Descrizione
Gennaio 1860, Torino brulica di patrioti e spie. I caffè accolgono le discussioni di chi vuole cacciare dall’Italia lo straniero, buttare a mare i Borboni e liberarsi del Papato.
Atmosfera affascinante per un giovanotto ardente, cacciato dal seminario in cui lo obbligava lo stato di cadetto della nobile famiglia dei Malafonte.
Francesco Maria fa il giornalista alla Gazzetta del Popolo. Ma si prepara per lui un futuro più emozionante.
Garibaldi organizza la spedizione in Sicilia; a Corte si tessono intrighi internazionali; i progetti di Cavour non si accordano con le ambizioni del Re.
Malafonte si trova proiettato in un mondo ambiguo e violento tra personaggi decisi e spietati: donne e uomini dei neonati servizi segreti del Regno Sabaudo.
Qual è il segreto di Garibaldi che permetterà ai Mille di sconfiggere i potenti eserciti dei Borboni e del Papa?
Malafonte e i suoi dovranno scoprirlo. Seguiranno la spedizione a Genova e poi in Toscana per riuscire a concludere la missione, in un’Italia che non c’è ancora e dove tutti sono contro tutti.
INCIPIT
Prologo
Un lampo, uno squarcio di luce e il profilo tetro dei ruderi della Chiesaccia. Due torri mozze e le rovine del castello: lassù, sulla collina.
Non era facile raggiungerla.
La strada non correva diritta.
In quelle contrade succedeva di vedere la meta vicina, ma poi ci si addentrava all’improvviso in selve oscure e si scendeva a precipizio in orridi antichi. La via sprofondava tra alte pareti di tufo, tagliate a picco, dove si aprivano orbite vuote, senza tempo.
Dovevamo fare in fretta, arrivare prima dell’alba: impedire la consegna, impadronirci delle casse e liberarci degli altri, se fosse stato necessario.
Verso sera aveva incominciato a tirare un forte vento freddo da est. Le nuvole si erano presto addensate sulle montagne, scendendo verso le colline e il mare: la pioggia era arrivata in fretta.
Non avevo mai visto un diluvio come quello.
Era primavera: ma nulla di dolce aleggiava intorno.
La notte era scura, nessuna luce rischiarava il cielo nero. Solo fulmini bianchi e rossi fendevano il buio, correndo sull’orizzonte. Tuoni violenti frustavano l’aria.
I cavalli, come indemoniati, volavano sul terreno che non avrebbe retto un carro neppure per un momento.
O era già a destinazione o sarebbe rimasto impantanato da qualche parte alla mercé di chiunque, pensavo, piegato sul collo dell’animale.
Ora si saliva e dovevamo rallentare, non scorgevo alcun lume, anche se la Chiesaccia avrebbe dovuto essere in vista.
Se erano là non avevano acceso lampade o fuochi.
La pioggia continuava.
Le pareti di tufo si erano abbassate e si intravedeva il bosco ai lati.
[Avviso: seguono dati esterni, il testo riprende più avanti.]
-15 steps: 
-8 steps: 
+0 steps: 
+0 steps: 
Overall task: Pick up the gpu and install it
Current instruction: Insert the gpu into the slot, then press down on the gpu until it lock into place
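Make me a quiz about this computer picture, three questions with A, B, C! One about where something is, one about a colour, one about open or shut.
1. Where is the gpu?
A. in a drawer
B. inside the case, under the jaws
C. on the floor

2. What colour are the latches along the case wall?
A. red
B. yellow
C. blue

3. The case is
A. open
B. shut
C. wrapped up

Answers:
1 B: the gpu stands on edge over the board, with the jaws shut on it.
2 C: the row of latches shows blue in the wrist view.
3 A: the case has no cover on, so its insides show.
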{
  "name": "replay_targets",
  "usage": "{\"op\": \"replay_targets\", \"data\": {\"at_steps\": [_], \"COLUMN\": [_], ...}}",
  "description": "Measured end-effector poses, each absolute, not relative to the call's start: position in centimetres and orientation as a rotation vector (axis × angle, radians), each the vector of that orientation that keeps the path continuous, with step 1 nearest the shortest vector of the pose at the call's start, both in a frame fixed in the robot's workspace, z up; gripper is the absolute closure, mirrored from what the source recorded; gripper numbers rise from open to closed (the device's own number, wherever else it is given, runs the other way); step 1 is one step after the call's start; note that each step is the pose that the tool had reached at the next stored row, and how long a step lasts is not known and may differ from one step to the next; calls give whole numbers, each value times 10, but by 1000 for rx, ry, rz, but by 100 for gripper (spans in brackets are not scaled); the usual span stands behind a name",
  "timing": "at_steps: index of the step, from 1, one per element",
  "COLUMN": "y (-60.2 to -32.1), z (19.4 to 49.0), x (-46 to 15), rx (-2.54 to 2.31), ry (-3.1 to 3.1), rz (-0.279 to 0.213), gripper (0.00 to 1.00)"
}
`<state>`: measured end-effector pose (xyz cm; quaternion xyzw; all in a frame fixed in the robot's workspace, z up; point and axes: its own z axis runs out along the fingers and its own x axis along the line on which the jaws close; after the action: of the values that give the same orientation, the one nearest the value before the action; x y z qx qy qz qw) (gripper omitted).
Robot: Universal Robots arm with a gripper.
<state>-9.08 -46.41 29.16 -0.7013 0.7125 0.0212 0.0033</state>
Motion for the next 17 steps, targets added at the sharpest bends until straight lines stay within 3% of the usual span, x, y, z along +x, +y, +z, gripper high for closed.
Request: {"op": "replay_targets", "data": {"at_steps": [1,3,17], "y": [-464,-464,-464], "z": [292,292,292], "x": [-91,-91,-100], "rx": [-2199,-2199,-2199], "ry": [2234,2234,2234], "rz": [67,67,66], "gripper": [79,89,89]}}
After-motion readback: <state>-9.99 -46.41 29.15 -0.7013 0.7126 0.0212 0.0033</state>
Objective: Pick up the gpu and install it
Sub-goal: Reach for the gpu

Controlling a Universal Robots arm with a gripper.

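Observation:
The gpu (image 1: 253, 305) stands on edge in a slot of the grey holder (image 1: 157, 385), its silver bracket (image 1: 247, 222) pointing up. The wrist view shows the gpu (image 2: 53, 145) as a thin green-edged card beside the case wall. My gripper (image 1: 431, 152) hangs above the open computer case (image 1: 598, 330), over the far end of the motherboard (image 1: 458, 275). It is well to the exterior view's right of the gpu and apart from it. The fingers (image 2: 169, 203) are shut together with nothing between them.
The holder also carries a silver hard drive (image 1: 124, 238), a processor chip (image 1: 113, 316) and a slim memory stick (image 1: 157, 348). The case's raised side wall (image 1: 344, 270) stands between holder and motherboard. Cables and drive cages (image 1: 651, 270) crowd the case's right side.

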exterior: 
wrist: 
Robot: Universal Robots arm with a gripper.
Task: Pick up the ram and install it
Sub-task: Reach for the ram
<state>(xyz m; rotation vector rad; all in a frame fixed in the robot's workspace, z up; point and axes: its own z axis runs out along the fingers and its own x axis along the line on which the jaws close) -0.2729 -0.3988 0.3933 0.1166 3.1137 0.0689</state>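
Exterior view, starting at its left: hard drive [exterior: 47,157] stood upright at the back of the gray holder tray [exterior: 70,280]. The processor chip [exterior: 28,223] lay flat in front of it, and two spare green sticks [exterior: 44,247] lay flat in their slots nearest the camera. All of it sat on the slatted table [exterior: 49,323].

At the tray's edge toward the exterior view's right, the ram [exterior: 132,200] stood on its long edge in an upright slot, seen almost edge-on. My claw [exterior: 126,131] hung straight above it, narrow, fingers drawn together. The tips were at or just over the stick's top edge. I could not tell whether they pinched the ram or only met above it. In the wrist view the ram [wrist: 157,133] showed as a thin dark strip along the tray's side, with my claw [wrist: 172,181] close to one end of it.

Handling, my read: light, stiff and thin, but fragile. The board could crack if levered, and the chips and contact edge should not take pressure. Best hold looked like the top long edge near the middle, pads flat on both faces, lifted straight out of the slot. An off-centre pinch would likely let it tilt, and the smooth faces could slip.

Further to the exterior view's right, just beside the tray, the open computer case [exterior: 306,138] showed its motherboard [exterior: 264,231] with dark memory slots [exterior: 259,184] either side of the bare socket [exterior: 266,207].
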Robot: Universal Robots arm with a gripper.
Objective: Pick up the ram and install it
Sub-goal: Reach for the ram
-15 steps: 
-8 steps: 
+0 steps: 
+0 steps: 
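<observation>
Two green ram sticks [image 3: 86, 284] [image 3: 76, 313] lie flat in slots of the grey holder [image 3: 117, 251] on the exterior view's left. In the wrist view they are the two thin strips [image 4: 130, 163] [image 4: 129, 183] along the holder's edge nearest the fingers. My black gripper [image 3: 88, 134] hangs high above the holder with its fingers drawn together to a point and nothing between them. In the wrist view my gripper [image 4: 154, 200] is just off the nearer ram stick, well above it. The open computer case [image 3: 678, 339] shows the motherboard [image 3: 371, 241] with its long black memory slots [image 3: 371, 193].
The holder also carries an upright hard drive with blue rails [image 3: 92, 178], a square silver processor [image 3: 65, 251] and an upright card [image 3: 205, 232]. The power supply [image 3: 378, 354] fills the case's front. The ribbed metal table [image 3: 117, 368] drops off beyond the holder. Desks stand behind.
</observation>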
Al chiarore dei lampi sei cavalieri correvano paralleli a noi su un’altra strada tra gli alberi.
Non ci avevano visti. Arrestammo i cavalli. Non dovevamo rischiare di farci scoprire.
Cavalieri al galoppo nella foresta a quell’ora, non potevano essere che loro: i francesi, diretti alla chiesa sconsacrata.
Dopotutto il messaggio era arrivato: non eravamo riusciti a impedirlo.
L’acqua e il buio ci avevano protetti.
«Lasciamoli andare» sentii sussurrare al mio fianco.
«Potremmo attaccarli subito e sorprenderli. Siamo alla pari» propose Sattanino.
«Forse potrebbe essere il momento…» azzardai.
«Buono, Malafonte. State tutti fermi: non si fa nulla. Lasciamoli passare – impose Vittorio. – Gli ordini sono di evitare scontri inutili con i francesi. Che combattano tra loro, poi noi ci occuperemo di chi è rimasto in piedi. Fate come il maestro Ling: restate impassibili.»
Il cinese lo guardò sollevando il sopracciglio destro.
Controvoglia tacqui, mentre rimuginavo. E se si fossero accordati tra loro per spartirsi il contenuto delle casse? Si trattava di una somma enorme. Avrebbe fatto gola a chiunque. Tutti insieme avrebbero potuto essere davvero troppi per noi.
Pensavo all’azione imminente, alla lotta che mi aspettava e alla morte, che poteva arrivare in ogni momento con una pallottola, un colpo di baionetta o di pugnale.
Eppure non era passato tanto tempo da quando ero un giovane seminarista mancato, arrivato a Torino pieno di sogni e di ardore per fare il giornalista: allora la morte mi sembrava un affare che riguardava solo gli altri.
Capitolo I
La mattina di mercoledì 4 gennaio 1860 Torino si era svegliata sotto un cielo nuvoloso.
Per tutta la notte la città era stata immersa in una fitta nebbia, che persisteva in pesanti volute, anche se si era levato il vento.
Verso le nove in via di Po circolava poca gente al riparo dei portici.
Ero in ritardo: mi succedeva troppo spesso quando al mattino dovevo andare al lavoro alla Gazzetta del Popolo, come amichevolmente veniva chiamata in città. Il suo vero nome, L’Italiano-Gazzetta del Popolo, non piaceva a nessuno.
Oggi doveva uscire sul giornale la lettera vergata di pugno da Garibaldi e poi corretta da Govean, il gerente della testata e mio datore di lavoro, così almeno si spettegolava in redazione.
L’aveva dovuta scrivere per mitigare le frasi pronunciate dal balcone del suo albergo, durante la manifestazione degli studenti, che incitavano la nazione ad armarsi per essere libera e unita.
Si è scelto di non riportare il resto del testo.